## WHAT THIS TASK INVOLVES
Please repeat the data below exactly, with the pictures removed.

=== Begin Enclosure ===

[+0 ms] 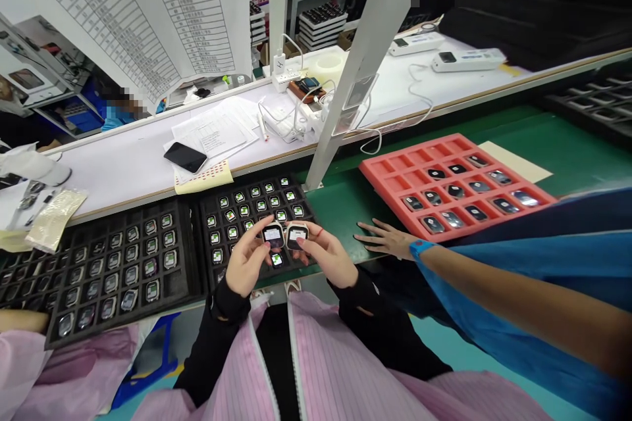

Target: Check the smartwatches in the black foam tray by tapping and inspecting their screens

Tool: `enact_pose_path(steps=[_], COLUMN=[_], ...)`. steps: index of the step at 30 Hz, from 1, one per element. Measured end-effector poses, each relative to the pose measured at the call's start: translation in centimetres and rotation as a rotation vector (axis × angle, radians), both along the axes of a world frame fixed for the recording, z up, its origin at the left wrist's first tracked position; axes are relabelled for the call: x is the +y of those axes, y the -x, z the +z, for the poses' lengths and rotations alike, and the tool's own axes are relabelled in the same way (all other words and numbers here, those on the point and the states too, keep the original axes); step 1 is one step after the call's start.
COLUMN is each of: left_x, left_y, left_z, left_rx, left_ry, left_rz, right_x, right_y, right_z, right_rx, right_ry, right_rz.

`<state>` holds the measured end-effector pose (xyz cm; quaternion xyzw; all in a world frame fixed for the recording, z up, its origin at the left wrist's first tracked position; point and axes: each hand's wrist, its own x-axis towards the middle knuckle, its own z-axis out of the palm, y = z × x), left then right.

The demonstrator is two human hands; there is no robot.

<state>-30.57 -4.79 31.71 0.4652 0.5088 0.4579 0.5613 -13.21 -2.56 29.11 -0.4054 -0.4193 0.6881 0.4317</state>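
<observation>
My left hand grips a smartwatch body between thumb and fingers, its lit screen facing up. Close beside it, my right hand pinches a second smartwatch body, also lit, with the thumb on its lower edge. Both watches are held side by side above a black foam tray. Rows of strapless watches with white and green lit screens sit in that tray's pockets. My hands cover part of the tray's right side.
A co-worker's hand rests on the green bench by a red foam tray of watch bodies. More black trays lie at left. A metal post rises ahead; a phone and papers lie on the shelf.
</observation>
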Motion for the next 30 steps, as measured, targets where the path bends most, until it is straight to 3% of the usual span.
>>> enact_pose_path(steps=[9,17,23,30], left_x=[-0.4,-0.2,0.0,0.0], left_y=[-0.1,-0.3,-0.1,0.0], left_z=[0.5,-0.2,-0.5,-0.5], left_rx=[-0.011,-0.012,-0.038,-0.029], left_ry=[0.019,0.000,-0.018,-0.022], left_rz=[-0.033,0.034,0.018,0.005], right_x=[-0.7,-0.8,-0.9,-0.8], right_y=[0.5,1.0,0.3,0.7], right_z=[-0.1,0.2,0.0,0.1], right_rx=[-0.014,-0.062,0.010,0.008], right_ry=[0.014,-0.005,-0.018,-0.014], right_rz=[-0.048,-0.120,0.000,-0.017])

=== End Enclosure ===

## ANSWER TO THIS TASK
[+0 ms] 

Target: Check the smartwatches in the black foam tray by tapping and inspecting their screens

Tool: `enact_pose_path(steps=[_], COLUMN=[_], ...)`. steps: index of the step at 30 Hz, from 1, one per element. Measured end-effector poses, each relative to the pose measured at the call's start: translation in centimetres and rotation as a rotation vector (axis × angle, radians), both along the axes of a world frame fixed for the recording, z up, its origin at the left wrist's first tracked position; axes are relabelled for the call: x is the +y of those axes, y the -x, z the +z, for the poses' lengths and rotations alike, and the tool's own axes are relabelled in the same way (all other words and numbers here, those on the point and the states too, keep the original axes); step 1 is one step after the call's start.
COLUMN is each of: left_x, left_y, left_z, left_rx, left_ry, left_rz, right_x, right_y, right_z, right_rx, right_ry, right_rz.

`<state>` holds the measured end-effector pose (xyz cm; quaternion xyzw; all in a world frame fixed for the recording, z up, its origin at the left wrist's first tracked position; point and axes: each hand's wrist, its own x-axis towards the middle knuckle, its own z-axis out of the palm, y = z × x), left then right.

The demonstrator is two human hands; there is no robot.

<state>-30.57 -4.79 31.71 0.4652 0.5088 0.4579 0.5613 -13.21 -2.56 29.11 -0.4054 -0.4193 0.6881 0.4317</state>
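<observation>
My left hand grips a smartwatch body between thumb and fingers, its lit screen facing up. Close beside it, my right hand pinches a second smartwatch body, also lit, with the thumb on its lower edge. Both watches are held side by side above a black foam tray. Rows of strapless watches with white and green lit screens sit in that tray's pockets. My hands cover part of the tray's right side.
A co-worker's hand rests on the green bench by a red foam tray of watch bodies. More black trays lie at left. A metal post rises ahead; a phone and papers lie on the shelf.
</observation>
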Motion for the next 30 steps, as measured, targets where the path bends most, until it is straight to 3% of the usual span.
>>> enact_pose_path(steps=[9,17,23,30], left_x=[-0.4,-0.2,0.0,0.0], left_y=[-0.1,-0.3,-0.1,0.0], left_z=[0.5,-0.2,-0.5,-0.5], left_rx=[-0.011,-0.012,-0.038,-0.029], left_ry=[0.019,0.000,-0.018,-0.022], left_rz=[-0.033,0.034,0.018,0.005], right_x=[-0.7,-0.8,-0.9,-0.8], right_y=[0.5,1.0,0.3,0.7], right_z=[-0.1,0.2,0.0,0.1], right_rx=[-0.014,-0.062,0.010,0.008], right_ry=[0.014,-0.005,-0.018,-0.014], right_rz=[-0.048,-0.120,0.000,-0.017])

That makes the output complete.